Он стремится не описывать, а изображать. «Если вместо того, чтобы описывать, ты изобразишь виденное, ты можешь сделать это объемно и целостно, добротно и живо. Плохо ли, хорошо, но тогда ты создаешь. Это тобой не описано, а изображено». При таком подходе даже в самом точном описании отпадает необходимость исчерпывающей полноты деталей, и «кажется, что все можно уложить в один абзац, лишь бы суметь». Как говорит об этом сам Хемингуэй: «Если писатель хорошо знает то, о чем пишет, он может опустить многое из того, что знает, и если он пишет правдиво, читатель почувствует все опущенное так же сильно, как если бы писатель сказал об этом. Величавость движения айсберга в том, что он только на одну восьмую возвышается над поверхностью воды». И тут же делает оговорку: «Писатель, который многое опускает по незнанию, просто оставляет пустые места».
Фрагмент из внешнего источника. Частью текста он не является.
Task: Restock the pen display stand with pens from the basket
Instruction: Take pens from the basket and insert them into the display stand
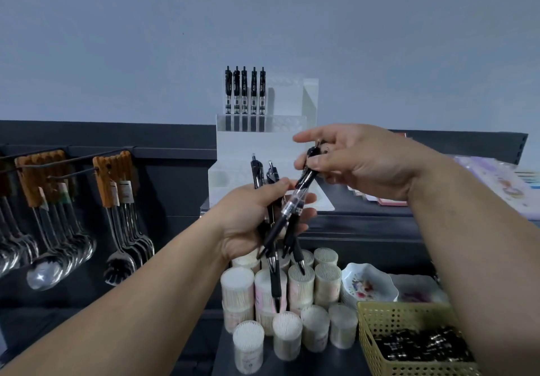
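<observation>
At my five o'clock, the basket [380,327] holds dark pens [420,346]. Ahead, my left hand [248,220] is clenched round a bundle of pens [256,172], tips down. At its two o'clock, my right hand [362,162] pinches the top of one pen [293,200] slanting across the bundle. At twelve o'clock, the display stand [248,147] carries five upright pens [245,92], top tier, left side.

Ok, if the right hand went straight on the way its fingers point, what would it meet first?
Likely the clear display stand, its middle step just beyond the right hand; the pens held in the left hand top out slightly lower. Depth unclear.
</observation>
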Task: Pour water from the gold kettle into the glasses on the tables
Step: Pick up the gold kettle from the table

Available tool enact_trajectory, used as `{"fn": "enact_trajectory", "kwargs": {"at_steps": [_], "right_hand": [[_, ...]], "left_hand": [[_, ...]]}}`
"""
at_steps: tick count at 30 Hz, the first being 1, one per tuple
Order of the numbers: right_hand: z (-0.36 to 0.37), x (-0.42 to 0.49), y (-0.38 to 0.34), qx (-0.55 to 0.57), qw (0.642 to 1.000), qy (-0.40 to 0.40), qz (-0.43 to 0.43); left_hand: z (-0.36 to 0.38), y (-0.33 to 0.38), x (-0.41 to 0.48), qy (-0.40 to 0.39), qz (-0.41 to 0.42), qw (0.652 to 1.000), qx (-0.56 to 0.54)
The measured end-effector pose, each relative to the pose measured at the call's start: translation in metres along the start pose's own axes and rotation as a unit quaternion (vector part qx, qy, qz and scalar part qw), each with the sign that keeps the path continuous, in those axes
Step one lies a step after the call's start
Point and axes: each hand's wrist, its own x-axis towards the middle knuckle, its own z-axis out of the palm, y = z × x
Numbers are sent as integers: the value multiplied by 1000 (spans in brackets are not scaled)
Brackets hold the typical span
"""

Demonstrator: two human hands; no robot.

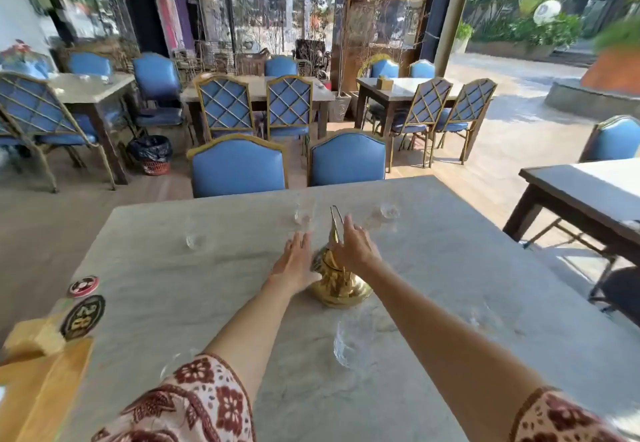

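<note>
The gold kettle (341, 285) stands upright in the middle of the marble table (173, 289). My right hand (353, 247) is over its top, fingers at the raised handle; whether they are closed around it cannot be told. My left hand (296, 261) lies flat and open beside the kettle's left flank, close to it or touching. Several clear glasses stand around: one at far centre (303, 214), one at far right (389, 211), one at the left (195, 239), one near me (348, 346) and a faint one at the right (483, 317).
A wooden holder with round number tags (81, 317) sits at the table's left edge. Two blue chairs (239, 167) face the far side. More tables and chairs fill the room behind; another dark-framed table (588, 192) stands to the right. A bin (152, 154) is on the floor.
</note>
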Motion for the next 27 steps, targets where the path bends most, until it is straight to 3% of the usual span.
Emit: {"fn": "enact_trajectory", "kwargs": {"at_steps": [6, 13, 19, 27], "right_hand": [[26, 28, 4, 198, 976, 75, 47], [24, 43, 23, 481, 867, 4, 125], [26, 41, 20, 491, 864, -20, 110], [-14, 20, -28, 457, 889, -43, -4]], "left_hand": [[43, -7, 16, -45, -10, 998, -50], [73, -4, 21, 13, -42, 992, -116], [74, 4, 7, 60, -56, 987, -135], [37, 5, -25, 162, -66, 972, -157]]}}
Писать Хемингуэй старается без всякой предвзятости и как можно конкретнее, о том, что действительно чувствуешь; писать, закрепляя сами по себе факты, вещи и явления, которые вызывают испытываемое чувство, и делать это так, чтобы, перефразируя слова самого Хемингуэя, суть явлений, последовательность фактов и поступков, вызывающих определенные чувства, оставались для читателя действенными и через год, и через десять лет, а при удаче и закреплении достаточно четком – даже навсегда.
Уже в первом своем романе «Фиеста» Хемингуэй преодолевает натуралистическую детализацию, прорывается сквозь фактографию к сжатому и четкому изображению лишь того, что необходимо и достаточно. На фоне точных маршрутов скитаний по Парижу, Хемингуэй выхватывает то «вереницу пустых барж на буксире; высоко сидя в воде, они шли по течению, и когда они проплывали под мостом, матросы отталкивались шестами», то кадр остановки на мосту: «Мы облокотились на деревянные перила моста и смотрели вверх по реке на огни больших мостов. Внизу вода была гладкая и черная. Она не плескалась о быки моста. Мимо нас прошел мужчина с девушкой. Они шли обнявшись».
В такой же точной и скупой манере дана в XII главе «Фиесты» картина подъема в Бургете и особенно буковый лес. Хемингуэй хочет, чтобы читатель сам все увидел и дополнил от себя те подробности, которые помнит или может себе представить, и мы действительно за немногими словами писателя видим редко растущие старые буки, их толстые, высокие серые стволы, бугристые обнаженные корни, переплетенные ветви, листву, дающую тень, но пропускающую пятна солнечного света, и ни следа подлеска, одна нежно-зеленая редкая трава.
Или например пробег быков в главе XV. Там весь эпизод дробится на законченные кадры: пустая улица сверху – медленно бежит людской авангард – быстрее те, кого подгоняют быки, – потом комические фигуры отставших и бегущих «на совесть» – потом пауза, пустой просвет – потом быки – и, наконец, человек, притаившийся от них в канаве.
Или в главе XVI описание того, как уволакивают быка с арены. Здесь все построено на нарастающей динамике глаголов от статичного: «пристегнули», через действенные: «захлопали, побежали, рванулись», до – «пустились вскачь», а тут конец усилиям, и мертвый бык скользит вместе с последним глаголом по шипящим и свистящим звукам конца фразы, как по шуршащему песку арены: «...и бык.